6. Ai soggetti attuatori di cui al comma 2 dell'art. 1 del presente articolo é corrisposta
una indennità mensile omnicomprensiva, ad eccezione del solo trattamento di missione, di entità
pari al 50% del trattamento economico in godimento.
7. Ai consulenti di cui al comma 3 é corrisposto un compenso lordo di euro 20.000,00 su base
annua.
Art. 3.
1. Il Commissario delegato anche per il tramite del soggetto attuatore é autorizzato ad effettuare i rimborsi dovuti alle organizzazioni di volontariato, debitamente autorizzate dal Dipartimento della protezione civile ed impiegate in occasione delle manifestazioni di cui in premessa, nonché al rimborso degli oneri sostenuti dai datori di lavoro dei volontari. Il rimborso é effettuato ai sensi del decreto del Presidente della Repubblica dell'8 febbraio 2001, n. 194.
Art. 4.
1. Relativamente agli aspetti inerenti alla pubblica sicurezza pubblica e per le
finalità di cui alla presente ordinanza, il Capo della Polizia, sulla base delle direttive del
Ministero dell'interno e sentito il Commissario delegato, definisce uno o più piani di sicurezza
per disciplinare ogni utile coordinamento tra le forze di polizia e le forze armate, anche con
riferimento ai rispettivi
livelli di responsabilità.
Art. 5.
1. La celebrazione del «grande evento» e tutte le manifestazioni ad esso correlate
saranno caratterizzate da un unico simbolo identificativo nazionale predisposto per l'occasione dal
Dipartimento della protezione civile della Presidenza del Consiglio dei Ministri, che sarà abbinato
al logo dell'Unione europea per il cinquantenario.

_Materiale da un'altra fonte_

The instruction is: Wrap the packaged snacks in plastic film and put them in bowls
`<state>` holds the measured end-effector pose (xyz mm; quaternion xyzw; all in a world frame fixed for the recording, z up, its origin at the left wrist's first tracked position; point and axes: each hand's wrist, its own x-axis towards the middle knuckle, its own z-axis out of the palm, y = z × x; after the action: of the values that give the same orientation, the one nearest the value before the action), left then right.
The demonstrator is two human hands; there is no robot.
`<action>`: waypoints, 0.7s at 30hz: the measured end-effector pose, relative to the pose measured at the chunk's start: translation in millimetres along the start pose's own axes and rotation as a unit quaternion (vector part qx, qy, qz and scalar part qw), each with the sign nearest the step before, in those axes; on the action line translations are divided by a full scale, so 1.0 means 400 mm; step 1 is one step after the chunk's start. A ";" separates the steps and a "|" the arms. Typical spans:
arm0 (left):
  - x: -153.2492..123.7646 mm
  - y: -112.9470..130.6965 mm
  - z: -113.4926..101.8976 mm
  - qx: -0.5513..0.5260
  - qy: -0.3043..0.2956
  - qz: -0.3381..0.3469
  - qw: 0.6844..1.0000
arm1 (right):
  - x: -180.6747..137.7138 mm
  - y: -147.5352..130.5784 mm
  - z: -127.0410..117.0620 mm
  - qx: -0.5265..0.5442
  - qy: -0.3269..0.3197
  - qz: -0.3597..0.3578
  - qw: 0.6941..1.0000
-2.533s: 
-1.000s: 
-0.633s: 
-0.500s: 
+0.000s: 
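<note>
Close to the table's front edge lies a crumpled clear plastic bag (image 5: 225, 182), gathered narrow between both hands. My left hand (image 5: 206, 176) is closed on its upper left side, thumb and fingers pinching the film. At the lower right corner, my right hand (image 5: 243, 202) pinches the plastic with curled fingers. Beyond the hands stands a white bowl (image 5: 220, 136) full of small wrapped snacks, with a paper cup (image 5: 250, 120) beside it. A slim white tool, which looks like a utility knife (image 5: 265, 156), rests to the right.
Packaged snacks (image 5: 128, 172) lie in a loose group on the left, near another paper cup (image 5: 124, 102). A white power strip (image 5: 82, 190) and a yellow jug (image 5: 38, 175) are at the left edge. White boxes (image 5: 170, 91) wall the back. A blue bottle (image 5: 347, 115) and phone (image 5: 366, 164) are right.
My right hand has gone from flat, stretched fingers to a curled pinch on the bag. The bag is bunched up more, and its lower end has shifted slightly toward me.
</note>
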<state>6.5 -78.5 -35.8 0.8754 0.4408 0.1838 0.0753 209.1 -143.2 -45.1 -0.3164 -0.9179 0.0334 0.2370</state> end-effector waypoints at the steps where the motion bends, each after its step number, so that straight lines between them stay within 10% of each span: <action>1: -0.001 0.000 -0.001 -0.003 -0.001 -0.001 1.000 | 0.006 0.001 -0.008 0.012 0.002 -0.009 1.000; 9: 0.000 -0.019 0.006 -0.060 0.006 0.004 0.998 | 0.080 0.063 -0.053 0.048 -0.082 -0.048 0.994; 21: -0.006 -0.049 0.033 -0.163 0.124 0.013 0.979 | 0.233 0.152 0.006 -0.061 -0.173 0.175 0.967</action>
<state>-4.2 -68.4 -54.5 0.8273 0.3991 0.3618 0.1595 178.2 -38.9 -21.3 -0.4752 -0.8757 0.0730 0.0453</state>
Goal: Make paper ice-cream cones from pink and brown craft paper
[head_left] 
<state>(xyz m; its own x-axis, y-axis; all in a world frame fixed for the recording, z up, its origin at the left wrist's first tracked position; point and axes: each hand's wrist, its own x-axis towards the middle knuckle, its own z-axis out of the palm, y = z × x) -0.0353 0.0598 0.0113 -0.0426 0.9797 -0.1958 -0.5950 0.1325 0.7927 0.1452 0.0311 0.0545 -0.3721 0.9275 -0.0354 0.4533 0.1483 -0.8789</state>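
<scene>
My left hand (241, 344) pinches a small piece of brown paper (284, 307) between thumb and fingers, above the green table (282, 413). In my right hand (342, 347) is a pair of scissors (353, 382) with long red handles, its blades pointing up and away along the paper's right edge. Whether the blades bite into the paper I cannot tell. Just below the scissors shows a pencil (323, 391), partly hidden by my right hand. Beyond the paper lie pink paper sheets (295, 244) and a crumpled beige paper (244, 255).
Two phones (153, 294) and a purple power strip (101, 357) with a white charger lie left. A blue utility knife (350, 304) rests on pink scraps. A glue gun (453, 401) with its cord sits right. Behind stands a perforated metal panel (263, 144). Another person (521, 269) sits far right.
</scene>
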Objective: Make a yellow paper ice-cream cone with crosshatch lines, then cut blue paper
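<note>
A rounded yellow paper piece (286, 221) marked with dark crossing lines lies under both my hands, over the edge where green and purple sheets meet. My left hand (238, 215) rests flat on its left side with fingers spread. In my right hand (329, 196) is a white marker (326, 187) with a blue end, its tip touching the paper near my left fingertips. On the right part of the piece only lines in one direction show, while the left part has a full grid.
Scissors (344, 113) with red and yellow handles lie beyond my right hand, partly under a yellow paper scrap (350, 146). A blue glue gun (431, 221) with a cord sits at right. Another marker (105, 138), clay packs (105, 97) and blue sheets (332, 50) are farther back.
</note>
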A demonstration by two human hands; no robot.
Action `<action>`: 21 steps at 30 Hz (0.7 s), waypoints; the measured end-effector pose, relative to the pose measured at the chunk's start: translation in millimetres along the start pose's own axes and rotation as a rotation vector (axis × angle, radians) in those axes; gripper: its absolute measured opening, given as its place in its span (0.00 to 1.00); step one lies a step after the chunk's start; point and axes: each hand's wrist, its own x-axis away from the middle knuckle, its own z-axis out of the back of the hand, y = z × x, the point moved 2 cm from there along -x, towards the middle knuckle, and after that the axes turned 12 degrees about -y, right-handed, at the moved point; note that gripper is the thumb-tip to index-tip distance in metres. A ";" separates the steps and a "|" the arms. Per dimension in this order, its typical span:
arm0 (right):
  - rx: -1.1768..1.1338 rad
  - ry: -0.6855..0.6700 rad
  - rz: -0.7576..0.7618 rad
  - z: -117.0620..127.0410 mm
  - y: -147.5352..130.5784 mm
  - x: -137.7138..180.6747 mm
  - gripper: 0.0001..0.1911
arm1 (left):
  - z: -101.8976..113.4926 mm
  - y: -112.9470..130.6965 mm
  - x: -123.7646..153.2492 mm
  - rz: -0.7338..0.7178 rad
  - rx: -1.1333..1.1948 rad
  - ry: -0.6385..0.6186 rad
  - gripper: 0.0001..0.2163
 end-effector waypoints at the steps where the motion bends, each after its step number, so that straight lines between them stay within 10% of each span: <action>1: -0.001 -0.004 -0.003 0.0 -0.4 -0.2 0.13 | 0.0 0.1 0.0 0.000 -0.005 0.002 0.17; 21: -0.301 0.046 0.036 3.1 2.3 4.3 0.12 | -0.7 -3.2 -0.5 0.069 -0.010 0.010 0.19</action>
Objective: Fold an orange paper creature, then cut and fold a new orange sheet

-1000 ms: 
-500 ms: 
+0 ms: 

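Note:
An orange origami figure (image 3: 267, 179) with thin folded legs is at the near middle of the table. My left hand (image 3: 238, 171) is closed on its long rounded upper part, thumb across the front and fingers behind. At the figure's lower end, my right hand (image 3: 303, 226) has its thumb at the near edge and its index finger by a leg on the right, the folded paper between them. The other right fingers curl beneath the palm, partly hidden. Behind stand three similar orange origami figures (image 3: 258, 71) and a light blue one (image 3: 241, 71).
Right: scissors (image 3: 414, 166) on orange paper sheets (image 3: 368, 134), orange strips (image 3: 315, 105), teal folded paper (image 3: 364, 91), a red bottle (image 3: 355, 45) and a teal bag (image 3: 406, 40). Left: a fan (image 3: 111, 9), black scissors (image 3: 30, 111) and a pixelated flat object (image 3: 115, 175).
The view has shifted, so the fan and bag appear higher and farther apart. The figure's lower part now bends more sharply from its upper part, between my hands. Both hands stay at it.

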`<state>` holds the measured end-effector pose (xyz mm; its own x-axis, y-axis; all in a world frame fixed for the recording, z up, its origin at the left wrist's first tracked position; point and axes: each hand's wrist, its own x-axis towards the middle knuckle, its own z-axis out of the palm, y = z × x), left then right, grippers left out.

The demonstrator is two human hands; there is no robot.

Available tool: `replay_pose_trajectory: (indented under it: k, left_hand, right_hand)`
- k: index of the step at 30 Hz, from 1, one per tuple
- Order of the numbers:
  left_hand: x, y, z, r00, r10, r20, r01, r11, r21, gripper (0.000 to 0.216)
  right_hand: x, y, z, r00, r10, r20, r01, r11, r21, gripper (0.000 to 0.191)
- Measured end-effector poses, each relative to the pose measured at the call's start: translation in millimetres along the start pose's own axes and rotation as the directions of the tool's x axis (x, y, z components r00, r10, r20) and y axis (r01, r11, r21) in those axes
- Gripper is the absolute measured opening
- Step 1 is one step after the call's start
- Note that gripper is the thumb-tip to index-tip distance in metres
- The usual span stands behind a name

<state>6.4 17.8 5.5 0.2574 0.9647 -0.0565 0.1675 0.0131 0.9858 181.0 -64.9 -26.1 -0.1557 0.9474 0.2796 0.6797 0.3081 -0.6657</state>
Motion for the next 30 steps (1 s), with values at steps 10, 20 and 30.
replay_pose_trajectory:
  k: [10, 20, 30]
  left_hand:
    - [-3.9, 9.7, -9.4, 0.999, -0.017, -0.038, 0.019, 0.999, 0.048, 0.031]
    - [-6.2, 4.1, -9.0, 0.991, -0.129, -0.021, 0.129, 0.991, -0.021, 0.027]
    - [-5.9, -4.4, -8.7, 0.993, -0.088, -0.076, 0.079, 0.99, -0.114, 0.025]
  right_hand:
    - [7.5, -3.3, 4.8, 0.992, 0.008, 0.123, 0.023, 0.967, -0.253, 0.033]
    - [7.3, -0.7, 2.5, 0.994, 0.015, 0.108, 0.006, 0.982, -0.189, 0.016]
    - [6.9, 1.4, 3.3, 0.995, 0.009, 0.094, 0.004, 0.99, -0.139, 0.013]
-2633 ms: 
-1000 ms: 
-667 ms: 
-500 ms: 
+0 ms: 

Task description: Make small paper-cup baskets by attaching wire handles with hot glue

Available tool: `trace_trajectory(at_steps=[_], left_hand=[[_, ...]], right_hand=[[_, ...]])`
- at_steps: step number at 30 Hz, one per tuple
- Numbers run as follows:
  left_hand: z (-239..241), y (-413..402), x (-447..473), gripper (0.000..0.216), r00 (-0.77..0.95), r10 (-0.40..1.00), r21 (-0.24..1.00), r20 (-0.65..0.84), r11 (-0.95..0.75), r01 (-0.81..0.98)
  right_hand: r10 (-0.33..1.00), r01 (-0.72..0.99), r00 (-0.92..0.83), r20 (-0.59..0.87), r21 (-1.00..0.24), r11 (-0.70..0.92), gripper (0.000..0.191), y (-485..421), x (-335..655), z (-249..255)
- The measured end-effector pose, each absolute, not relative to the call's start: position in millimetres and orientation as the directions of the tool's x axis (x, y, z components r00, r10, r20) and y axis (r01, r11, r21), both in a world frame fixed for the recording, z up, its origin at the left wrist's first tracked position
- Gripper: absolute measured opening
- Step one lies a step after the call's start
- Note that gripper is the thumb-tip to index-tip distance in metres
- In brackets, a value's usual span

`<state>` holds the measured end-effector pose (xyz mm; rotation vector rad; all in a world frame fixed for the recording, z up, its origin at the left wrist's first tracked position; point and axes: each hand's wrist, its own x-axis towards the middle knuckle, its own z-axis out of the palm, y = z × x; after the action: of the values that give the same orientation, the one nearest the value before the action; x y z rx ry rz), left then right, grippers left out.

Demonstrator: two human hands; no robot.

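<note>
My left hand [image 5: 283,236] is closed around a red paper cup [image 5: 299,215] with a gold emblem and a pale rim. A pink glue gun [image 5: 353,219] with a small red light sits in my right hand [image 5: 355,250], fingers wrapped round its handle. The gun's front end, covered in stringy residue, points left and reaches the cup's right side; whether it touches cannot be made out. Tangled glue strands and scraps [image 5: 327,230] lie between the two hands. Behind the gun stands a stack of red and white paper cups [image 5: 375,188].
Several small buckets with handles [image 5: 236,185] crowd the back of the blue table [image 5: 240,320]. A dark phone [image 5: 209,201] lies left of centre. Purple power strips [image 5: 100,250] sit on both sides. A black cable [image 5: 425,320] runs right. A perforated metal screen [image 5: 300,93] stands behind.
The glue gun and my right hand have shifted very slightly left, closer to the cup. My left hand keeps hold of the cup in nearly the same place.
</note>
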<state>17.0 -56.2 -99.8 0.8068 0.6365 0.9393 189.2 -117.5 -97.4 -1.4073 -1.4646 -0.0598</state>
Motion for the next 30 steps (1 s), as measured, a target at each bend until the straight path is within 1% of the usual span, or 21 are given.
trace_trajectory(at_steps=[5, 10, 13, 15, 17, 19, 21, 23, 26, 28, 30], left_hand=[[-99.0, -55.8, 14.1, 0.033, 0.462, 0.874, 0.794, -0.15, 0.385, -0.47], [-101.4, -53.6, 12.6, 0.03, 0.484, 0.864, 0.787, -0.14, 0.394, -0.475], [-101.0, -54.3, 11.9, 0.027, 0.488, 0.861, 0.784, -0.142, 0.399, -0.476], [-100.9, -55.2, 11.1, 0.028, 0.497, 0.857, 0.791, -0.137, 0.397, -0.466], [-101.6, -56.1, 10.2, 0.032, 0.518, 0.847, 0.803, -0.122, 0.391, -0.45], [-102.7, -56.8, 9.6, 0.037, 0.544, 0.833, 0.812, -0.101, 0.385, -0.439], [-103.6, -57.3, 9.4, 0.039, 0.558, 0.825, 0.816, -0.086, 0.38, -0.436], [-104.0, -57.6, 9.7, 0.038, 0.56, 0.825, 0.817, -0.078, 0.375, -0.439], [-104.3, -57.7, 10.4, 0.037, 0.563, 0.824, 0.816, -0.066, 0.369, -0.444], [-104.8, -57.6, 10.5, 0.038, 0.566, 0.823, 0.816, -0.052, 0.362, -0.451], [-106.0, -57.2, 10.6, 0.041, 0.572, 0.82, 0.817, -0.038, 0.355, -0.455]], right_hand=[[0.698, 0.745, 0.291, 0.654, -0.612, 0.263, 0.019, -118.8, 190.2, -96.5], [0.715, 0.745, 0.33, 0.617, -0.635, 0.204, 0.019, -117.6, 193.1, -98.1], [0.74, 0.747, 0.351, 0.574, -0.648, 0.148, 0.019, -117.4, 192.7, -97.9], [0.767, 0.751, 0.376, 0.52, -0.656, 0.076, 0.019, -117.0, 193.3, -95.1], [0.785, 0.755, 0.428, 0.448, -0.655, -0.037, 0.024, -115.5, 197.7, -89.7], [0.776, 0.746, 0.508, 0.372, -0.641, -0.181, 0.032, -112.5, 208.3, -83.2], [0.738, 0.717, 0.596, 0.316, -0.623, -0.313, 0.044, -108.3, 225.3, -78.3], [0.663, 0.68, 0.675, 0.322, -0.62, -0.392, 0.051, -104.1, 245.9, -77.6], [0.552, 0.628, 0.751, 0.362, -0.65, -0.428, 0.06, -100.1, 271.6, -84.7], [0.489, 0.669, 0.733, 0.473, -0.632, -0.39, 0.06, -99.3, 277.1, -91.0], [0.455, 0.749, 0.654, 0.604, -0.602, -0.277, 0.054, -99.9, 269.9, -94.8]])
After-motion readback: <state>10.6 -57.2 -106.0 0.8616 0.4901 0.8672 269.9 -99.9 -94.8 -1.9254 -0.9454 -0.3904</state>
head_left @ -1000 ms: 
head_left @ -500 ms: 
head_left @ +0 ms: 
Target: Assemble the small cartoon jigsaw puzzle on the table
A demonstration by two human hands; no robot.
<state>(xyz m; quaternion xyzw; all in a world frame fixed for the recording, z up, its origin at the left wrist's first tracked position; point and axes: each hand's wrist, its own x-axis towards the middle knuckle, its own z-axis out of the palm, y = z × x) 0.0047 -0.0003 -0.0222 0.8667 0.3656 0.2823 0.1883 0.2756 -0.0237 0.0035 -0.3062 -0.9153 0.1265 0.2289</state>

2. L'eventuale utilizzo del logo del Dipartimento della protezione civile, in occasione di
manifestazioni legate al grande evento, dovrà essere preventivamente autorizzato dal Capo del
Dipartimento della protezione civile - Commissario delegato.
Art. 6.
1. Per il compimento delle iniziative previste dalla presente ordinanza il
Commissario delegato, ove ritenuto indispensabile, é autorizzato a derogare, nel rispetto dei
principi generali dell'ordinamento giuridico, delle direttive comunitarie e della direttiva del
Presidente del Consiglio dei Ministri del 22 ottobre 2004, alle seguenti disposizioni normative:
regio decreto 18 novembre 1923, n. 2440, art. 3, ed articoli 8,11 e 19;
regio decreto 23 maggio 1924, n. 827, articoli 37, 38, 39, 40, 41, 42, 117, 119;
decreto legislativo 18 agosto 2000, n. 267, articoli 13, 54, comma 1, lettere b) e c), commi
2, 3, 4;
decreto legislativo 12 aprile 2006, n. 163, articoli 6, 7, 8, 9, 10, 13, 14, 17, 18, 19, 20,
21, 33, 37, 42, 48, 55, 56, 57, 62, 63, 65, 66, 68, 70, 75, 76, 77, 80, 81, 111, 118, 128, 130,
132, 141, 241;
legge 27 dicembre 2002, n. 289, articoli 24 e 29, comma 7, lettera d);
decreto legislativo 30 marzo 2001, n. 165, articoli, 24, 35 e 36;
contratto collettivo nazionale dei lavoratori, comparto Ministeri, e successive modifiche ed
integrazioni, art. 19;
decreto legislativo 28 marzo 2000, n. 76, articoli 16 e 17;
leggi ed altre disposizioni regionali strettamente connesse agli interventi previsti dalla
presente ordinanza.
Art. 7.
1. Agli oneri relativi all'attuazione della presente ordinanza si provvede nel
limite di 1,5 milioni di euro a valere sul fondo della protezione civile, opportunamente integrato
dal Ministero dell'economia e finanze.
La presente ordinanza sarà pubblicata nella Gazzetta Ufficiale della Repubblica italiana.